After a long time passed, he exhaled. “How far?”
“Not that. Just…I never meant…” She sobbed, then shook her head. “Great Goddess, Fionvar, you have to know—”
Weak-kneed, Fionvar let the wall support him. “Did he know?”
“Not then, later that night. I swear, Fionvar, I never meant for anything to happen.” She looked up at him at last, her eyes swollen from tears, her face a mask of misery. “I was so glad to find him alive, to be able to save him. He was in pain, he needed…comfort.”
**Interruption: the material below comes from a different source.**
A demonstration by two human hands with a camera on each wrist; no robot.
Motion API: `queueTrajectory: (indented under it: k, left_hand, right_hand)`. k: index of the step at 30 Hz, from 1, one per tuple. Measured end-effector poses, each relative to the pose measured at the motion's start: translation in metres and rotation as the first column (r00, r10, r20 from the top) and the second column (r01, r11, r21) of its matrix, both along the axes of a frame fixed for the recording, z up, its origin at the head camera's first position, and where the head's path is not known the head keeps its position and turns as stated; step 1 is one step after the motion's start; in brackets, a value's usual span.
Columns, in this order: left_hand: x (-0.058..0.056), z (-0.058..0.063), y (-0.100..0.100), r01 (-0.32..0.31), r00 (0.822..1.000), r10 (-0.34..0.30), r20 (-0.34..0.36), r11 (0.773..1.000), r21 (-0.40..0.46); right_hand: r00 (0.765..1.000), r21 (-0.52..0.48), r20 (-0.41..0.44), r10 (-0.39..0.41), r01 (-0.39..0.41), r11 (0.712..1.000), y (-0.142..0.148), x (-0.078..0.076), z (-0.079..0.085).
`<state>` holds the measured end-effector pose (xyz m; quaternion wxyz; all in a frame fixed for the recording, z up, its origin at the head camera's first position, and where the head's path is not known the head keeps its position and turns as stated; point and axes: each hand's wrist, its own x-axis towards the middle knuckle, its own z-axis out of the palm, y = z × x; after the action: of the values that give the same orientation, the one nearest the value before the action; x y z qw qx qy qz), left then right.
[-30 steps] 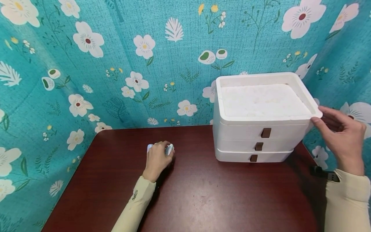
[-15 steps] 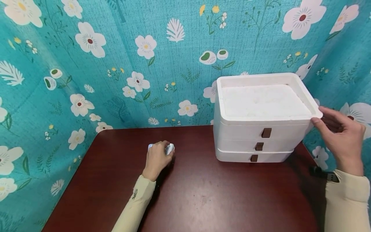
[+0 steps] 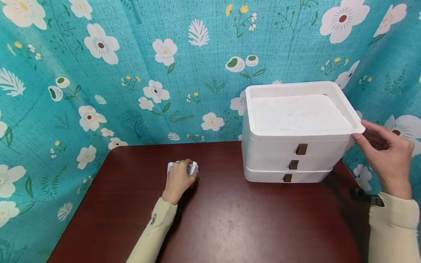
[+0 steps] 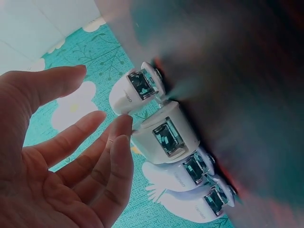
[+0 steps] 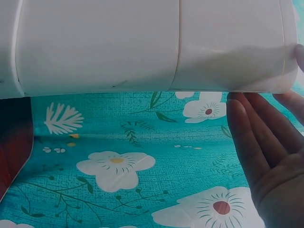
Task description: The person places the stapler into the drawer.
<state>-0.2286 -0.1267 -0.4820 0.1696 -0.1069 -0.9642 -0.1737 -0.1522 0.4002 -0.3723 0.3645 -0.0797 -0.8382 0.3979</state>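
Several small rounded white and lavender devices (image 4: 165, 135) with dark glossy windows stand in a close row on the table. My left hand (image 3: 179, 179) is over this row and covers most of it in the head view. In the left wrist view its fingers are loosely bent, fingertips (image 4: 124, 126) right at a white device, the thumb apart from them. At the right, my right hand (image 3: 389, 153) holds the front right corner of a white drawer box (image 3: 269, 148), thumb at the front rim and other fingers (image 5: 242, 123) along the side wall.
The dark reddish table (image 3: 227, 226) carries the drawer box near its back right. A shallow tray top (image 3: 296, 113) and brown pull tabs (image 3: 301, 149) mark the box. A teal flowered curtain (image 3: 204, 98) rises behind and on both sides.
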Motion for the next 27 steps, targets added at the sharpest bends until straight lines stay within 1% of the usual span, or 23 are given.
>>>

“But you knew, Lyssa. You knew who he was to you—even if he wasn’t the prince. Even if you weren’t a priestess.”
Wiping futilely at her eyes, she admitted, “He’s been after
me for years. I couldn’t discourage him. I didn’t want to push him away.”
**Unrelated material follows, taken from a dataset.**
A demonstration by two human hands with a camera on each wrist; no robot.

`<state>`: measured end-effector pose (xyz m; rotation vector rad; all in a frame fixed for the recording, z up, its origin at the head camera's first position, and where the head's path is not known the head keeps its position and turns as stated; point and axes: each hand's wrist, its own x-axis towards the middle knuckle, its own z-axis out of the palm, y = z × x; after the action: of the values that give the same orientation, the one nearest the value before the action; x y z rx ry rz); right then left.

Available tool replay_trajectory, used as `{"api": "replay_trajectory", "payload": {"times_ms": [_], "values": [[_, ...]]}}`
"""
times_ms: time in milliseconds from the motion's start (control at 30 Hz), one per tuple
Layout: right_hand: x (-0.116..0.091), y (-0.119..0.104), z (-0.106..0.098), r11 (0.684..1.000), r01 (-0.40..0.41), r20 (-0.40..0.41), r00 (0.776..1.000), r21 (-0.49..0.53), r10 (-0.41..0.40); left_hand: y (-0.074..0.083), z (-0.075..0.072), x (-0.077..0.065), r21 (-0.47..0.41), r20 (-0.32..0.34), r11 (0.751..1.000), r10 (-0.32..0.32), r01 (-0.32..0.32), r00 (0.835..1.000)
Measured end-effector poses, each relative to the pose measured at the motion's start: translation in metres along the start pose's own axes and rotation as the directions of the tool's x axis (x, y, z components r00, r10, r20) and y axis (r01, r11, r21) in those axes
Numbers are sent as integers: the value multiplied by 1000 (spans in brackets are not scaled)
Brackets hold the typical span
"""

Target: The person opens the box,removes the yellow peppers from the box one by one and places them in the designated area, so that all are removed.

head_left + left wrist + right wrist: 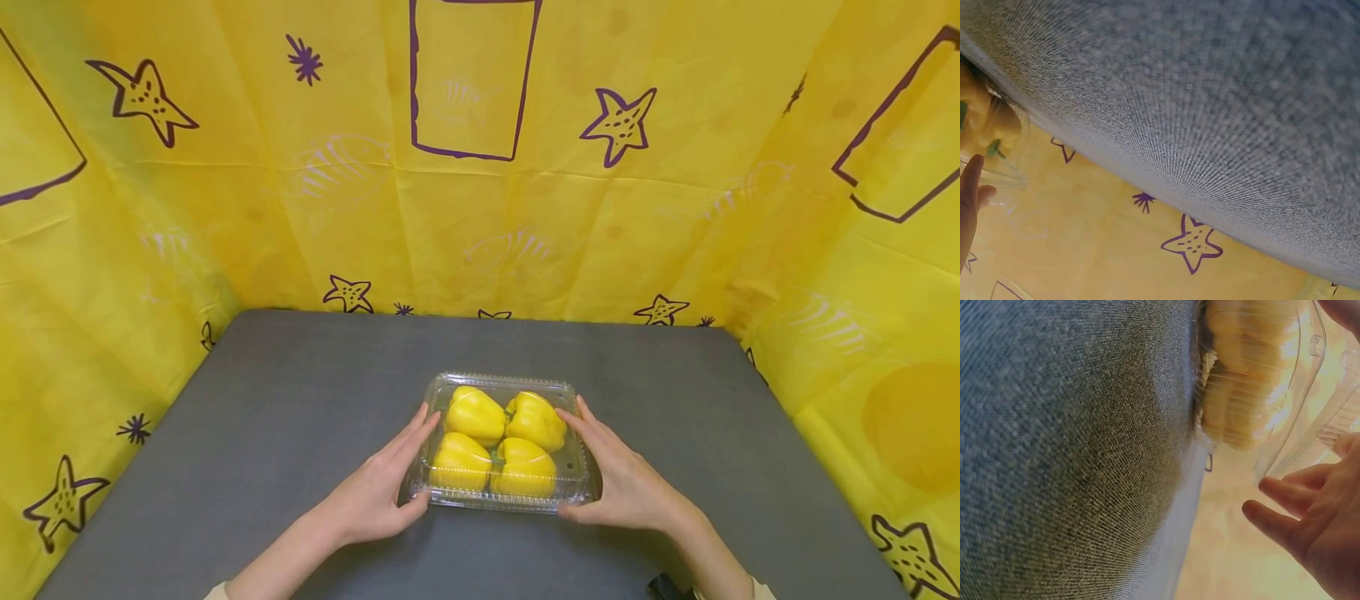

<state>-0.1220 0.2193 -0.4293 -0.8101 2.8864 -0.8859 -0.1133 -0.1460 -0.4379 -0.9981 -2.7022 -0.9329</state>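
A clear, rectangular plastic container with a ridged rim (495, 502) sits about midway between the left and right edges of the dark grey tabletop (315, 400), well apart from the far edge. Four yellow bell peppers (476, 415) lie inside. The left hand (386, 492) and right hand (622, 483) grip opposite sides, thumbs at the near corners. Caution: uneven squeezing could flex the thin walls and spring the lid; a light fingertip hold could let one side slip, tilting the peppers together. The head view shows all four peppers; the left wrist view shows a green stem (994, 149) more clearly; the right wrist view adds the container's side profile and one fingertip (1250, 508) apart from the rim.
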Motion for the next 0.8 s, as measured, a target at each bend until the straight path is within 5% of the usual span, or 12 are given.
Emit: {"api": "replay_trajectory", "payload": {"times_ms": [800], "values": [[-1,4,-4,984,173,-127,978,47,-166,-1,5,2,-237,-69,971,-38,20,997]]}}
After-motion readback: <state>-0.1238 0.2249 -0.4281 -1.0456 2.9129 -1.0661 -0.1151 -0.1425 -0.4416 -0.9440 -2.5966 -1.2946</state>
“All those years of stone-carving lessons and swordplay,” Fionvar breathed. “Why didn’t I see it?”
“You never saw him clearly; Great Goddess, Fionvar, by that time you were barely allowed to see him at all. I was his friend.”
He gazed up toward the ceiling. “You were flattered. Here he was, all full of admiration, smitten with you like no one since Jordan.”
“What could I do? I thought he’d grow out of it—I knew he’d taken a lover, I thought—”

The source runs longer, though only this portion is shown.